Завтра экзамен “физичный” и последний. Да, дела!.. Сегодня от тёти {Тётя — Евпраксия Георгиевна Оловянишникова.} получено письмо из Берлина с 2 марками, по 10 пфеннигов каждая; и я не только не могла узнать содержание письма, но даже мне не позволяли взять хоть одну из заграничных марок. Дверь мамаши моей заперта сегодня… и подумаешь — из-за чего? — Только сказала маме: не проходи, пожалуйста, через мою комнату, надо ведь заниматься! Мама дошла до двери своей комнаты, и через минуту же, точно маленькая, снова к двери. Тут уж я не вытерпела: так, мама, и учиться невозможно! И что же? Дверь в мамину комнату, прежде бывшая лишь приотворённою, — с шумом захлопывается на задвижку, и уже весь день не отпирается. И чего-чего только к этому случаю не было пристёгнуто: и что-то о манерах, и что-то о благодарности, и что-то о пирожном, и “я тебе покажу, что ты должна слушаться”, на что я, помню, тихонько ответила; “пожалуй”. В результате, конечно, брань, и уже не “дрянь-девчонка”, а нечто посильнее, похуже и вообще для человеческого достоинства пооскорбительнее… Действительно, я могу быть, ну, хоть дрянью, но тем, чем Бог сотворил не людей, а свиней, и даже вообще никого не сотворил, — я не могу быть не только по законам человеческим, но и по закону природы. Я не слыхала от мамы и таких слов и таких поступков уже давно, и странно, что ничего мне от этого не сделалось: всё слушала спокойно, точно не мне говорят. А коли отвыкнешь от таких сцен — трудненько ведь к ним потом привыкать… <…>
26 мая.
Ура! Перешла в 7-ой класс!! У меня всего две четвёрки экзаменационных, а на остальных 5. Про годовые — не говорю, потому что… Какая суета, гам, шум, крик, возня, — словом, всё то, что мне так нравится, что я так люблю в гимназии. Каждая после экзамена бежала в дортуар укладываться: снималось казённое бельё, передники, так что те, которые уходили сегодня, надев для приличия только казённое платье, были совершенно декольтированы и сидели на кроватях. <…>
4 июня.
Сегодня умер Иван Данилыч, наш хозяин. Царство ему небесное! Старый друг его, Иван Антоныч Котласовский, часто бывал у него в последнее время, и теперь бегает и плачет: последнего друга своего хоронит.
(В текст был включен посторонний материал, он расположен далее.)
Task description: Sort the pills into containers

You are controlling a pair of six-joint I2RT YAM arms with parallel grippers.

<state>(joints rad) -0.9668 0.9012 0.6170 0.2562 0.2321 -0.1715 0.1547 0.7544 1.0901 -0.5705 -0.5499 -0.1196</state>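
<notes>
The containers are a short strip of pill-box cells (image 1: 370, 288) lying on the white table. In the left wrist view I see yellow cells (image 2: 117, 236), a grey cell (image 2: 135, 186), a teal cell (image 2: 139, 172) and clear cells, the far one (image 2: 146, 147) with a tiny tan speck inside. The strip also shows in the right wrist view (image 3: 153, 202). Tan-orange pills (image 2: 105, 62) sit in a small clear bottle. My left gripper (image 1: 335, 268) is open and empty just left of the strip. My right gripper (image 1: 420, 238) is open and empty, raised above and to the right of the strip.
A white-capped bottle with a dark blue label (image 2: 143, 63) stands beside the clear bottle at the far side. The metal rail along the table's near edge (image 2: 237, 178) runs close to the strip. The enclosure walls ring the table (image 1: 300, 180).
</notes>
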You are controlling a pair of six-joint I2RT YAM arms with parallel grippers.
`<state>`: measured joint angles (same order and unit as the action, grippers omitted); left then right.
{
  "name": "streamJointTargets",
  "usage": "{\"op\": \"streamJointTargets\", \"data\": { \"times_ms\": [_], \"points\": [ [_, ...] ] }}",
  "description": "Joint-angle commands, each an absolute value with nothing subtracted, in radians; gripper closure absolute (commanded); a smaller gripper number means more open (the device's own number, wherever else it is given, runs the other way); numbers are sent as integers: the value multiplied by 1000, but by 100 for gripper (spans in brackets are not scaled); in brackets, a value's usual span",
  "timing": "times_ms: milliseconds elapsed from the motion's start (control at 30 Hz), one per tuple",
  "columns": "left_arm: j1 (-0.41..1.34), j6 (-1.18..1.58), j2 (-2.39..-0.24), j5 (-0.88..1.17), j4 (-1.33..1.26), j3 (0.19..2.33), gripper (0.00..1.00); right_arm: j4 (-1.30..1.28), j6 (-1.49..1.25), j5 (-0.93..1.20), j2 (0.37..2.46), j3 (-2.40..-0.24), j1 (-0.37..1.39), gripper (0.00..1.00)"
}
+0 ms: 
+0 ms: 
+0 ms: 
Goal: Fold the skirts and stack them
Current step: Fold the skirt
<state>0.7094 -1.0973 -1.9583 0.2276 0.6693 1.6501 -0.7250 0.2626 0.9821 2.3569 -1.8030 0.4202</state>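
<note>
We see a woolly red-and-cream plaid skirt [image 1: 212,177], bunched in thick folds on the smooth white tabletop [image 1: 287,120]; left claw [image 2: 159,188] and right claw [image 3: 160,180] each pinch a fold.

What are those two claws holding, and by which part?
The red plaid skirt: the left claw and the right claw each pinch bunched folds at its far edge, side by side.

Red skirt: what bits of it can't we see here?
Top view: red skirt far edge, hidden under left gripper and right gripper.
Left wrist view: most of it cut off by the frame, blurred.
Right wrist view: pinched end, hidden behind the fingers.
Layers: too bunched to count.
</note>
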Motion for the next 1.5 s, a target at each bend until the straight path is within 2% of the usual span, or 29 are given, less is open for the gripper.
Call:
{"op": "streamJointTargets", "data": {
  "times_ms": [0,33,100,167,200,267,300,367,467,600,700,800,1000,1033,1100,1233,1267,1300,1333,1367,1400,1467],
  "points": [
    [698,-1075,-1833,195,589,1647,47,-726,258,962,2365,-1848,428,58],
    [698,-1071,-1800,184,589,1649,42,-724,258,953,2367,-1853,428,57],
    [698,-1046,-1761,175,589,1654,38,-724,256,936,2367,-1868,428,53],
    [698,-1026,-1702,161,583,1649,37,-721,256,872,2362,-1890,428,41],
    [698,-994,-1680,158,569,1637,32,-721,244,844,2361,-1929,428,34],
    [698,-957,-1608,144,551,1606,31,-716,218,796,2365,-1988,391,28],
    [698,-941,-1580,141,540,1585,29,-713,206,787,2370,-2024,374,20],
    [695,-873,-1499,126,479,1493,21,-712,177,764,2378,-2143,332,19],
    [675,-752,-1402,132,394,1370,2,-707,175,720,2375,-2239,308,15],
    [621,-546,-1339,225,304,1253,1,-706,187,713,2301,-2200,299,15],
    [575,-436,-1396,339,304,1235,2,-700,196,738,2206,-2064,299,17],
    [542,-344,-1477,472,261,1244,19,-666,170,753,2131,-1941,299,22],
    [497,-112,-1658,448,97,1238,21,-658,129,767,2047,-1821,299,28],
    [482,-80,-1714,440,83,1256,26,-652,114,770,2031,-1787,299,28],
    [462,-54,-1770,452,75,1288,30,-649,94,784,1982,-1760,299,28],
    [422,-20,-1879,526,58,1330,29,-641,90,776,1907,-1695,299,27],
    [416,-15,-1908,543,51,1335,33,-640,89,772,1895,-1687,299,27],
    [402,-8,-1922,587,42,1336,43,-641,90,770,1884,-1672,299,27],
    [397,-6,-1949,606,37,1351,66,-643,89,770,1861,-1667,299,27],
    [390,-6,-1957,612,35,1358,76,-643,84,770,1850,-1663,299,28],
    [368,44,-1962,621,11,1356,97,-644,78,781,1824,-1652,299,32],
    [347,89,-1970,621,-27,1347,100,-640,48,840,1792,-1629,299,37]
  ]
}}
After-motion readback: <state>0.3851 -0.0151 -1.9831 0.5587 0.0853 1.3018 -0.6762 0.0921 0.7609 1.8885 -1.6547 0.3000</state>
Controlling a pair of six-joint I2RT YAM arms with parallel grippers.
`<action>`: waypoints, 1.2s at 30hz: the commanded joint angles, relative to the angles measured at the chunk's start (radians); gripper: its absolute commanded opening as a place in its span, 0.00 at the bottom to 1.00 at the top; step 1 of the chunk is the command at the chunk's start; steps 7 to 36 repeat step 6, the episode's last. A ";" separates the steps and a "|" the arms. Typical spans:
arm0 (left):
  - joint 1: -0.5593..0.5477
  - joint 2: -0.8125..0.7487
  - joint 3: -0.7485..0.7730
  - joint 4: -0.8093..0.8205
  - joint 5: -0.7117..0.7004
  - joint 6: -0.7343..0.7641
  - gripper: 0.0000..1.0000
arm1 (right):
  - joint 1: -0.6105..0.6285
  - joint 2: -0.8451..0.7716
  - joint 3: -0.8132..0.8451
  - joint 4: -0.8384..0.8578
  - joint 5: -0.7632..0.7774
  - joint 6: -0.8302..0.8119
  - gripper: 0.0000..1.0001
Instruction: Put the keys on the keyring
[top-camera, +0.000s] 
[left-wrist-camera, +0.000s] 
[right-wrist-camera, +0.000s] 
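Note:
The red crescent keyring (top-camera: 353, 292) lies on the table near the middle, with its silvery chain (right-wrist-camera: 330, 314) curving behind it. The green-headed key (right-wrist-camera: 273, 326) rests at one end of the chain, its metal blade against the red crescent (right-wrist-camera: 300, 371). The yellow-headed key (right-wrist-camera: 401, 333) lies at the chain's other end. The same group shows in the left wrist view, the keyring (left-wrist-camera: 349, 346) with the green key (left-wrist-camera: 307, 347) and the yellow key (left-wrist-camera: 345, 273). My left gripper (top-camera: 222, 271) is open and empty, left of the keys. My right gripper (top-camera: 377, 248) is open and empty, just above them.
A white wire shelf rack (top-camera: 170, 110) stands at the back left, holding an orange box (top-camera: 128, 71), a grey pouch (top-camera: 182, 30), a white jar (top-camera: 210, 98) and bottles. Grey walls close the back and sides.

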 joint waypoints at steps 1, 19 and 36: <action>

Переходя двор, подошёл он к окошку нашей передней, где были мы все, и когда мама выразила ему своё сожаление, он только сказал — “Всё кончено… послал телеграммы везде … и старые голубые его глаза были совсем красны, и голос дрожал… Жаль его… Жил человек — и умер; “окна мелом забелены; хозяйки нет” {А. Пушкин, “Евгений Онегин”, глава шестая, XXXII.}. А я ни на минуту не подумала об Иване Данилыче, надеясь, что не умрёт.
Снились мне сны в эту ночь, и преглупые сны. Один такой страшный, я даже закричала: снилось мне, что лежу я на постели у самой двери моей комнаты; а за дверью стоит кто-то и просит у меня ключа от двери (она заперта), чтобы повеситься на моей стороне двери на продолговатой формы задвижке. Я ключа не даю и держу у себя под одеялом; и знаю, что этот кто-то не может у меня ключа отнять, потому что дверь заперта; а кто-то всё просит и умоляет дать ключ. Наконец, кто-то говорит: “а, ты не даёшь, — сама достану”… и начинает дергать дверь и даже хочет просунуть пальцы сквозь щель её, чтобы отодвинуть задвижку. Боже, я испугалась и закричала… Проснулась — слышу бьёт 5 часов. Снова заснула.